■ Task goal
From the first line through the last, transcribe the listing word for word.

■ Data provided
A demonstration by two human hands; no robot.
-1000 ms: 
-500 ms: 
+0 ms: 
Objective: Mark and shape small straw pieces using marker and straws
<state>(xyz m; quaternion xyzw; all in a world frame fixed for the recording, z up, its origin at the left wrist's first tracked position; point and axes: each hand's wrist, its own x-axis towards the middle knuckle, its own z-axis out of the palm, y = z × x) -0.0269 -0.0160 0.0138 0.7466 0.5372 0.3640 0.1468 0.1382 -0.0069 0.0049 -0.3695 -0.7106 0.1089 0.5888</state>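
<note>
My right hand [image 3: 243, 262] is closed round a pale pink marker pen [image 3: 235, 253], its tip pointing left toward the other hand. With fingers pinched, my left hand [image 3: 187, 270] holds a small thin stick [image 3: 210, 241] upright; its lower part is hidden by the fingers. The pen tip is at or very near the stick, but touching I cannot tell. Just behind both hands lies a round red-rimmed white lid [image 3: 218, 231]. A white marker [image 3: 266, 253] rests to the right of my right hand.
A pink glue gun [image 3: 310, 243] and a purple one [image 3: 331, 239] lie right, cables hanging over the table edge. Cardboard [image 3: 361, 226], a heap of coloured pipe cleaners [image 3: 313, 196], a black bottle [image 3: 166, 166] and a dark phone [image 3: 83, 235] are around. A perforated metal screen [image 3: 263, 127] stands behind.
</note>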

■ Solution for this exercise
A demonstration by two human hands; no robot.
-1000 ms: 
-500 ms: 
+0 ms: 
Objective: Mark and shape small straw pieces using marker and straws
<state>(xyz m; quaternion xyzw; all in a world frame fixed for the recording, z up, its origin at the left wrist's first tracked position; point and axes: each hand's wrist, its own x-axis towards the middle knuckle, its own z-axis out of the palm, y = z × x) -0.0269 -0.0160 0.0138 0.7466 0.5372 0.3640 0.1468 0.1382 -0.0069 0.0049 -0.3695 -0.7106 0.1089 0.5888</state>
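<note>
My right hand [image 3: 243, 262] is closed round a pale pink marker pen [image 3: 235, 253], its tip pointing left toward the other hand. With fingers pinched, my left hand [image 3: 187, 270] holds a small thin stick [image 3: 210, 241] upright; its lower part is hidden by the fingers. The pen tip is at or very near the stick, but touching I cannot tell. Just behind both hands lies a round red-rimmed white lid [image 3: 218, 231]. A white marker [image 3: 266, 253] rests to the right of my right hand.
A pink glue gun [image 3: 310, 243] and a purple one [image 3: 331, 239] lie right, cables hanging over the table edge. Cardboard [image 3: 361, 226], a heap of coloured pipe cleaners [image 3: 313, 196], a black bottle [image 3: 166, 166] and a dark phone [image 3: 83, 235] are around. A perforated metal screen [image 3: 263, 127] stands behind.
</note>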

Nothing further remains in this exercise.